• [WORK REQUIRED]: Tally the lines below that hold the string "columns", and report the tally by itself.

### DATASET SECTION

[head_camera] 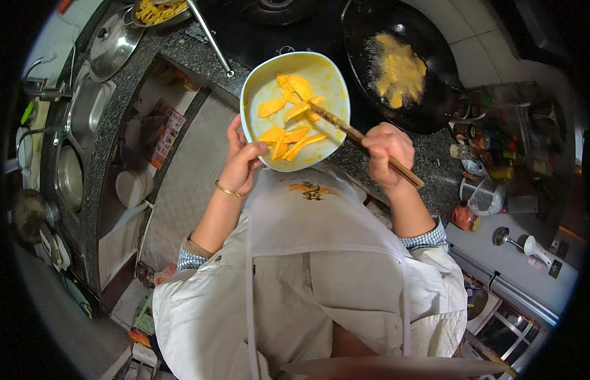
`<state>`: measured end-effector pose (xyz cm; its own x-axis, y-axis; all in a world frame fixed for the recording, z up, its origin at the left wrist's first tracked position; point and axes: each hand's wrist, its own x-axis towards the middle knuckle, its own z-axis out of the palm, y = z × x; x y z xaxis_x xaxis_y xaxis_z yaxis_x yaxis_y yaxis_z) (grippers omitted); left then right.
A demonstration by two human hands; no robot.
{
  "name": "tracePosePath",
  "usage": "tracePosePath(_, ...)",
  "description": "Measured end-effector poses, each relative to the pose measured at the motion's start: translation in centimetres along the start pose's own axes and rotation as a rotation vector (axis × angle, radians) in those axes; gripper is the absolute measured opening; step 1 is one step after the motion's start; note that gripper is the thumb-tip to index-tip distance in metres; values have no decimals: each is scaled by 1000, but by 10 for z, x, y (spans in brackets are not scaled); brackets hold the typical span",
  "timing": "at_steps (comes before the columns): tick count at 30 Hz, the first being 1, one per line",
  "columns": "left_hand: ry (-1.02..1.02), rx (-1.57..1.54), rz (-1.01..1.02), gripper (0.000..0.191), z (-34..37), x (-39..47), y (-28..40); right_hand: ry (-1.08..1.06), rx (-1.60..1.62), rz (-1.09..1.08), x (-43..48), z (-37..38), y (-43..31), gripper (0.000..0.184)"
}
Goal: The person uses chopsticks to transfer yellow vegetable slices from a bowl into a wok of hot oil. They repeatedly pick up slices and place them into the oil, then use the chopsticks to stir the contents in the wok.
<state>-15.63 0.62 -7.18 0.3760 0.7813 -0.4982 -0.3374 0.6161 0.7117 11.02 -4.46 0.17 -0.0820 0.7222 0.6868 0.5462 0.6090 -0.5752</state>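
My left hand [242, 156] grips the near left rim of a white bowl [323, 71], thumb over the edge. Several flat yellow coated slices [295, 140] lie inside it, with yellow smears on its walls. In my right hand [389, 154] is a pair of wooden chopsticks [342, 126], slanting down into the bowl. Their tips touch or pinch some of the slices near the bowl's middle; which one is hard to tell. Beyond the bowl on the right, a black wok [437, 52] holds a cluster of yellow pieces [399, 71] amid bubbling oil.
A pan of browned yellow pieces [157, 12] stands at the back left, near a metal lid [115, 45]. A long metal handle [212, 40] reaches over the granite counter [181, 52]. Sinks [90, 107] are at the left; jars [463, 152] and a ladle [501, 236] at the right.
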Motion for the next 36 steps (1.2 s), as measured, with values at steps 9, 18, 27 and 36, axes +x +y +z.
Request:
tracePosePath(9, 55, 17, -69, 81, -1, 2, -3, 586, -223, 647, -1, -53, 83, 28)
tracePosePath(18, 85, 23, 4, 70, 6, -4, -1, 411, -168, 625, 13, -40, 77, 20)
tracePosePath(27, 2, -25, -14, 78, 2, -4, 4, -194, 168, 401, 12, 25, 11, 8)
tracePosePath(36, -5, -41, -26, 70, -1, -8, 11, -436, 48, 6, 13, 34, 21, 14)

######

• [REPLY]: 2